It's very important for me. If I am going to date someone long term and have a long term
relationship, partnership, companionship with someone, uh, yeah, I ideally would like to date
someone who believes in God and believes in Jesus. That's what I do. I want, I envision myself
holding a man's hand at church on Sundays. Like I would really love that. So ultimately,
long term, for me, those things have to coincide.
Yeah. And I think it adds a depth to the relationship. How in the world are you supposed to confront any type of difficult conversation if the two of you aren't coming from a similar place. And this is what we believe about humans. And this is what we believe about the world around us. So I do think it adds a depth for longstanding relationships.
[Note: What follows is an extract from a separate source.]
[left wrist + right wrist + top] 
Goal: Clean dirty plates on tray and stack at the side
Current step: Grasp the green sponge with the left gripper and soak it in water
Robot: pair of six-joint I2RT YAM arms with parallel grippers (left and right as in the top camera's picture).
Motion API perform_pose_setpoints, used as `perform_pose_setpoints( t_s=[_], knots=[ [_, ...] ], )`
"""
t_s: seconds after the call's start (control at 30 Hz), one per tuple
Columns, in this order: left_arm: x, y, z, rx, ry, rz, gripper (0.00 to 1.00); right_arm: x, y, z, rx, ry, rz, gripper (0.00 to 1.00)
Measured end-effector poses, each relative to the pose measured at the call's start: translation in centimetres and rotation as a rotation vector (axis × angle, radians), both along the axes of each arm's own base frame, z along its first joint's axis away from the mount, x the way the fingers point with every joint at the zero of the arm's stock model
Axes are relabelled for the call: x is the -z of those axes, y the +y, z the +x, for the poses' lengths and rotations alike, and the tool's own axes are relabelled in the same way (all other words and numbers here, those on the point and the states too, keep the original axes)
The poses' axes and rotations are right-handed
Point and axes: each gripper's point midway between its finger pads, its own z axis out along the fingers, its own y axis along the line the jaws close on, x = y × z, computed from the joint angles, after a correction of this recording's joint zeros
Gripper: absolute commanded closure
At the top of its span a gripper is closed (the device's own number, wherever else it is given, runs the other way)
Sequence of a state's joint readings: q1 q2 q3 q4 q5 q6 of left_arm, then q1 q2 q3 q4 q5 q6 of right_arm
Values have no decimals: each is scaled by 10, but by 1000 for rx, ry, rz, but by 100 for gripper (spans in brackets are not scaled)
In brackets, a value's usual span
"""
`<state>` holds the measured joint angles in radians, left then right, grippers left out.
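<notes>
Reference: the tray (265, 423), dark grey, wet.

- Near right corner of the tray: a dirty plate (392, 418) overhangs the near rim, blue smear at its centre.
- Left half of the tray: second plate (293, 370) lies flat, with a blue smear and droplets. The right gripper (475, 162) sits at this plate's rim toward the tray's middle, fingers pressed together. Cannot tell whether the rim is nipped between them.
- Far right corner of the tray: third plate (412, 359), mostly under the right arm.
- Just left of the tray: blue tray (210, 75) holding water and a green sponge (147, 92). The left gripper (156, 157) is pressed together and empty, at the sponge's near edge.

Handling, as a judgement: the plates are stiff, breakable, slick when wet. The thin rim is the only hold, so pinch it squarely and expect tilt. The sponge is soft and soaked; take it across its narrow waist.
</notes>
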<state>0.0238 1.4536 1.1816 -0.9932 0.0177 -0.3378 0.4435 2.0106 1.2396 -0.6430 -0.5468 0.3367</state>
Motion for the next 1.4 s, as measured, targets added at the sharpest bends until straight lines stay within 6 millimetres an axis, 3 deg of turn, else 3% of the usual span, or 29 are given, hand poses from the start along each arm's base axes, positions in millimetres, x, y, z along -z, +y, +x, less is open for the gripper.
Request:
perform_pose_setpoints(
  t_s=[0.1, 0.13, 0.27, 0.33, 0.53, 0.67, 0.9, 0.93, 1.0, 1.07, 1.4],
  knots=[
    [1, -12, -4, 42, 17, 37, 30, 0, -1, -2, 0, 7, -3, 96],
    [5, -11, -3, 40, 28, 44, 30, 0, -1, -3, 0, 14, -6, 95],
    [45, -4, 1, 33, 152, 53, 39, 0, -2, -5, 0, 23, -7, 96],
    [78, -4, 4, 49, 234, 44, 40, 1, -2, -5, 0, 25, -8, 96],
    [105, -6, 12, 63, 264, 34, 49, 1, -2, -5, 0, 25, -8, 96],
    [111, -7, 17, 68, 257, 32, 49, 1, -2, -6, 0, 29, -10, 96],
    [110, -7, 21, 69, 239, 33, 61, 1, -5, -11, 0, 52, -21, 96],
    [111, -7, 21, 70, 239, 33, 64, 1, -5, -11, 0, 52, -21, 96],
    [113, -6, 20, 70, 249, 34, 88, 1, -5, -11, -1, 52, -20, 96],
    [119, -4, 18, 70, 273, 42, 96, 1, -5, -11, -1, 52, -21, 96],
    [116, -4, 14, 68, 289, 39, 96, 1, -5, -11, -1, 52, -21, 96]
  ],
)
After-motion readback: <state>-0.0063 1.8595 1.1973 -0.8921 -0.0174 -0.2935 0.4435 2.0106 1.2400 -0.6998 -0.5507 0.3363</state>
Yeah. I start my day in prayer and I end it in prayer. And I would love to do that with someone.
I think that's fair. Okay. That's a good. That's a really good marker as we begin this. And, you know,
in the same breath, we've seen it, you know, more and more where, you know, there's single
dads out there, they're wanting to date and they're speaking the same kind of language you're
speaking where it's like, I don't, I want to date, but I don't know if I have the time or the
space or the abilities. When you think about a single dad with kids, still raising children,
is that something that's attractive to you? Is that something that's just a, hey, that's cool?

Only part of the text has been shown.